The AMA, the American Academy of Pediatrics and the American Congress of Obstetricians and Gynecologists were among the groups that wrote letters backing a bill to implement a stricter version of an assault weapons ban that had expired in 2004. Sen. Dianne Feinstein (D, Calif.) introduced the legislation on Jan. 24 with support from Democratic colleagues, but the bill has run into strong opposition from congressional Republicans and advocates for gun rights.

The legislation calls for prohibiting the manufacture, sale, transfer and import of 157 military-style assault weapons. The ban includes guns that can accept detachable ammunition magazines and that have one or more military characteristics, such as pistol grips or telescoping features. Magazines, strips and drums holding more than 10 rounds of ammunition also would be banned.

The bill excludes 2,200 hunting and sporting rifles as well as any gun that is operated manually by a bolt, pump, lever or slide action, according to Feinstein’s office. Weapons used by military and law enforcement personnel also would be exempt from the restrictions.

“We should be outraged by how easy it is for perpetrators of these horrific crimes to obtain powerful, military-style weapons,” Feinstein said during a Jan. 24 news conference to discuss the bill.

Physicians have seen the devastating effects of gun violence and believe it is a serious public health issue, the AMA stated in a Jan. 29 letter. Many physicians compare gun violence to other public health problems in society, such as drunken driving. Doctors are on the front lines treating trauma victims and now have called for tougher prevention measures, the Association said.

“The increased firepower of assault weapons and high-capacity magazines heightens the risk of multiple gunshot wounds and severe penetrating trauma, resulting in more critical injuries,” the AMA letter stated. “The severity of wounds and multiple casualties resulting from assault weapons have devastating consequences for families and society.”

Focus on threat to women, children

The American Academy of Pediatrics long has supported gun-safety programs and supports a ban on assault weapons, said AAP President Thomas K. McInerny, MD. The academy sent a letter supporting the bill and noted that the presence of guns increases children’s risk of injury and death. Pediatricians also have recommended policy supporting mandatory background checks for gun buyers and a ban on high-capacity magazines.

“Firearm-related deaths are one of the top three causes of death in American youth,” Dr. McInerny said. “Reducing this threat to children requires a complex and persistent national response. Sen. Feinstein’s bill takes an important, vital step toward making children safer.”

The American Congress of Obstetricians and Gynecologists sent a Jan. 23 letter in support of the assault weapons ban, noting the link between access to guns and increased incidents of assault on women. For instance, women are twice as likely to be shot and killed by intimate partners as they are to be murdered by strangers using any type of weapon, according to ACOG.

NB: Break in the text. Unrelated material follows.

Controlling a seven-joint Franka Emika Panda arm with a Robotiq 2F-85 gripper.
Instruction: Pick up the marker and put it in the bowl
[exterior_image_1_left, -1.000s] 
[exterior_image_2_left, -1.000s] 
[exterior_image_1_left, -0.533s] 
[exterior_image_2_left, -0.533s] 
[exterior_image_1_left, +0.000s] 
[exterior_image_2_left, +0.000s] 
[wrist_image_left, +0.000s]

The American College of Surgeons has not taken a position on the Feinstein bill, but the organization has supported legislation banning civilian access to assault weapons and large ammunition clips designed for military and law enforcement agencies, said ACS President A. Brent Eastman, MD, the N. Paul Whittier Chair of Trauma at Scripps Memorial Hospital in La Jolla, Calif. The organization plans to increase education about gun violence and solicit policy feedback from surgeons. The group also wants research on firearm injuries to receive funding.

The Senate legislation faces opposition from Republicans and groups advocating for the Second Amendment right to keep and bear arms. Too many politicians pursue aggressive gun control agendas following tragedies like the school shootings in Newtown, Conn., in December 2012, said Sen. Ted Cruz (R, Texas).

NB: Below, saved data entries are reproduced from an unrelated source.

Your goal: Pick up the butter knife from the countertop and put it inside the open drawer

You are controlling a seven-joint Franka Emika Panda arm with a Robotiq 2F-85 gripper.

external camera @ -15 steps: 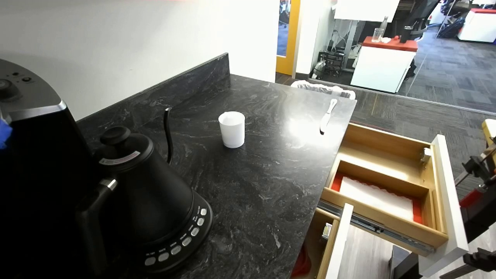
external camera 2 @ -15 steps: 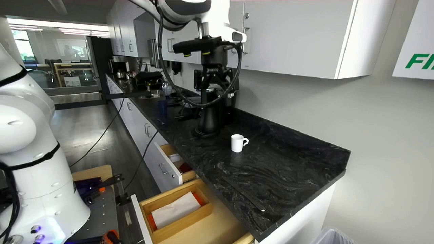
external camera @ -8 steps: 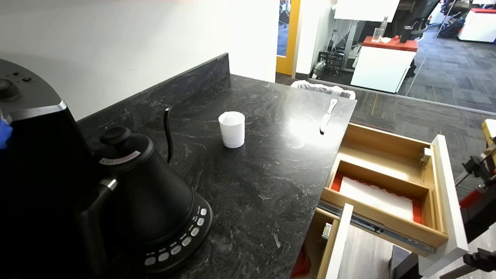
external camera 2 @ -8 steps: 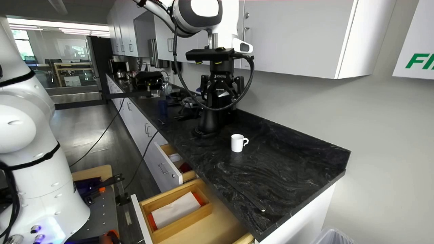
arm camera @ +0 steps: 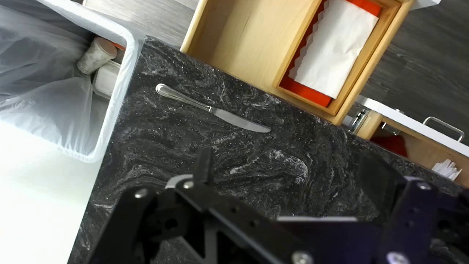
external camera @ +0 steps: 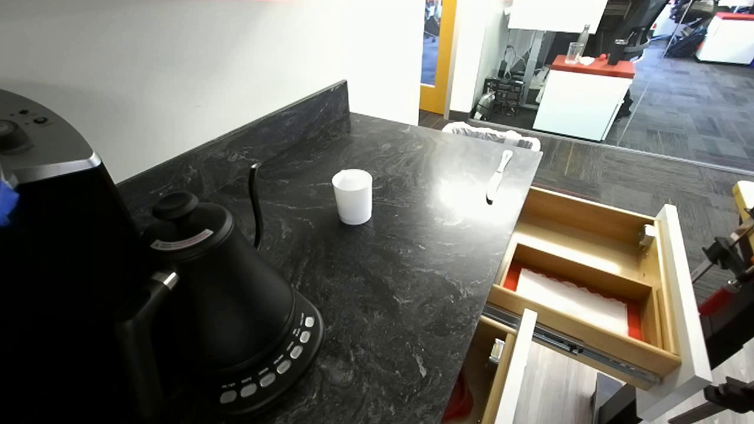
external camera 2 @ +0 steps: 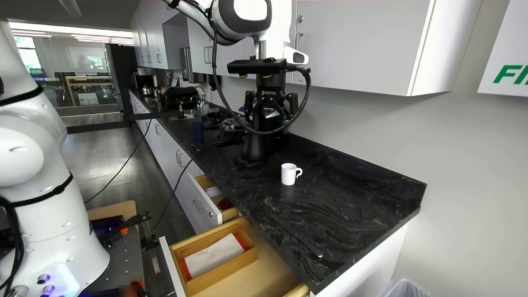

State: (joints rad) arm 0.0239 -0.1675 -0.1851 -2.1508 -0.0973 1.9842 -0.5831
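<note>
The butter knife [arm camera: 214, 109] lies flat on the black veined countertop [arm camera: 146, 146], near the edge by the drawer. It also shows in both exterior views [external camera: 498, 176] [external camera 2: 298, 236]. The open drawer [arm camera: 242, 33] is light wood; it also shows in both exterior views [external camera: 583, 238] [external camera 2: 247, 278]. It holds an inner wooden box with a white sheet over red. My gripper [arm camera: 287, 167] is open and empty, its fingers wide apart with bare countertop between them. In an exterior view the gripper [external camera 2: 269, 119] points down, high above the counter in front of the kettle. The knife is outside the jaws.
A white mug [external camera 2: 288, 174] stands on the counter, with a black kettle [external camera: 224, 294] beyond it. A lower drawer [external camera: 489, 371] is partly open beside the main one. A lined trash bin [arm camera: 55, 80] stands at the counter's end. Wall cabinets [external camera 2: 363, 45] hang above.
The arm and gripper have moved a little to the right and down in an exterior view, mostly in the earlier half second. The knife, mug and drawers have not moved.
</note>
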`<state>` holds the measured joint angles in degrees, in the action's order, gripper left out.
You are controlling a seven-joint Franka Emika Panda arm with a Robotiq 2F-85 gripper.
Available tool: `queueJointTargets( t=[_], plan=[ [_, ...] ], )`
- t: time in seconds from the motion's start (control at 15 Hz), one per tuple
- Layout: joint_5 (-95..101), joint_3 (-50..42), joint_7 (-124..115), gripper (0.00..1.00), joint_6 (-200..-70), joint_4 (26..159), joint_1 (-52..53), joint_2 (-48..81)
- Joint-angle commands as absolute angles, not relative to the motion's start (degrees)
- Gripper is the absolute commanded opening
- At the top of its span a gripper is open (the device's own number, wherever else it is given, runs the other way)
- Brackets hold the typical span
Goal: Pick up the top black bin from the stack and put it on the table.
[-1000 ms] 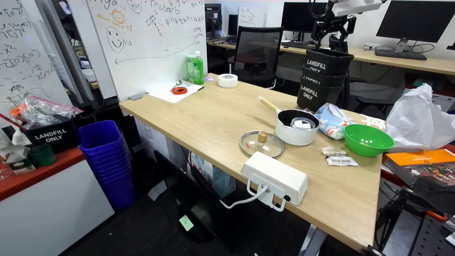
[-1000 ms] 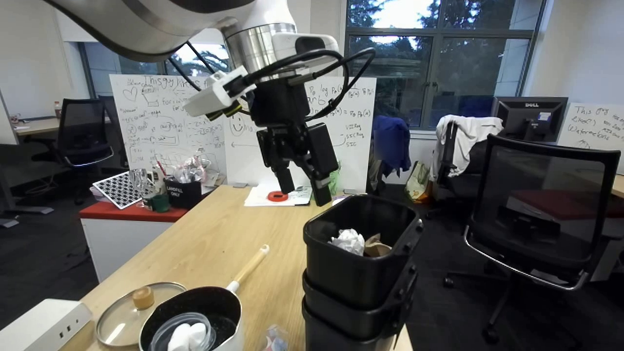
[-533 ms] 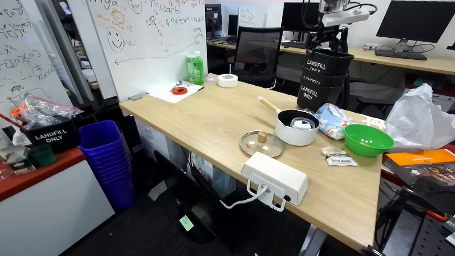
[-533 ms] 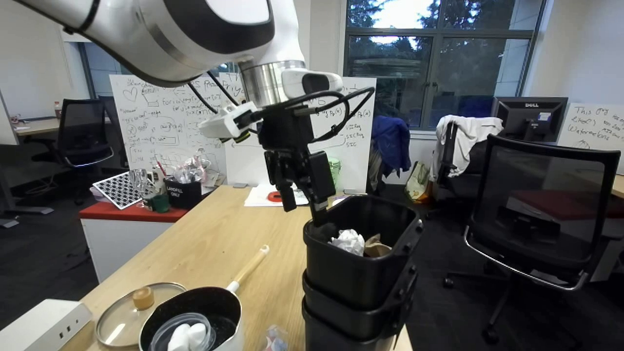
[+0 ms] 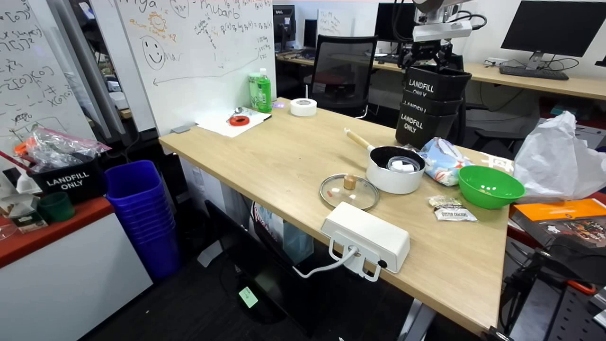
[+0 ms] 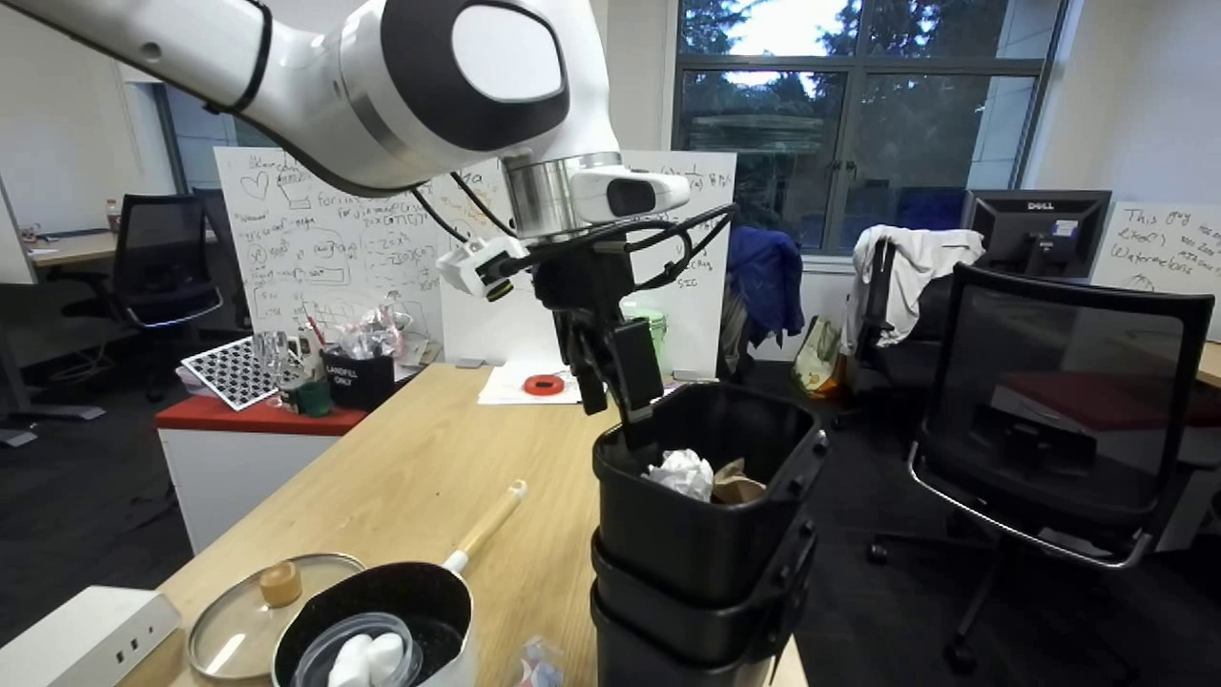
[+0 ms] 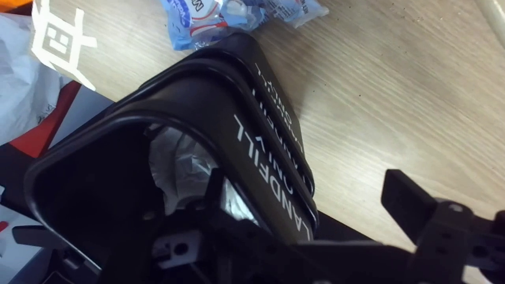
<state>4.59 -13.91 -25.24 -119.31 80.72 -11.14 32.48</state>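
The top black bin [image 5: 440, 84] with white LANDFILL lettering sits nested in the stack [image 5: 419, 129] of black bins. The stack stands at the edge of the table [image 5: 293, 147]. Crumpled white and brown paper lies inside the top bin [image 6: 696, 544]. My gripper [image 6: 615, 416] is open and points down at the bin's rim. In the wrist view, my gripper [image 7: 307, 189] straddles the lettered wall of the top bin [image 7: 260, 165]. One finger [image 7: 215, 187] is inside the bin and the other finger [image 7: 408, 205] is outside, well apart from the wall.
A white saucepan [image 5: 395, 177], a blue snack bag [image 5: 445, 161] and a green bowl [image 5: 490, 187] stand near the stack. A glass lid [image 5: 349, 192] and white power box [image 5: 364, 234] are at the table's long edge. An office chair [image 6: 1059, 410] stands beside the table.
My gripper has come down from above the stack and shifted slightly, so that one finger has gone inside the top bin's rim. The bins have not moved.
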Motion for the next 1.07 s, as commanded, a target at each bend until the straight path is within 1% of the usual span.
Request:
queueJointTargets(
  t=[0.0,0.07,0.2,0.33,0.4,0.47,0.67,0.73,0.8,1.0],
  plan=[
    [3.8,-15.2,-29.0,0.96,-115.2,75.6,-11.3,35.4],
    [3.9,-15.6,-30.1,0.97,-114.9,74.8,-11.2,35.9],
    [3.7,-16.0,-32.0,0.96,-113.9,73.2,-11.4,36.9],
    [3.6,-16.2,-33.5,0.71,-113.2,71.9,-11.5,37.7],
    [3.5,-16.2,-34.4,0.68,-112.9,71.2,-11.6,38.1],
    [3.5,-16.2,-35.3,0.61,-112.6,70.6,-11.6,38.5],
    [3.4,-16.1,-37.6,0.38,-111.7,69.0,-11.8,39.6],
    [3.4,-16.2,-38.4,0.33,-111.6,68.4,-11.9,40.0],
    [3.5,-16.3,-39.2,0.24,-111.7,68.0,-11.9,40.3],
    [3.9,-16.6,-41.2,0.04,-111.9,66.6,-12.3,41.1]
  ],
)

“Gun control doesn’t work — the empirical data overwhelmingly demonstrate that strict gun-control laws consistently produce more crime and more murders,” he said.

The National Rifle Assn. said in a statement that the Feinstein legislation bans law-abiding citizens from purchasing guns. “It’s disappointing but not surprising that she is once again focused on curtailing the Constitution instead of prosecuting criminals or fixing our broken mental health system,” the NRA said.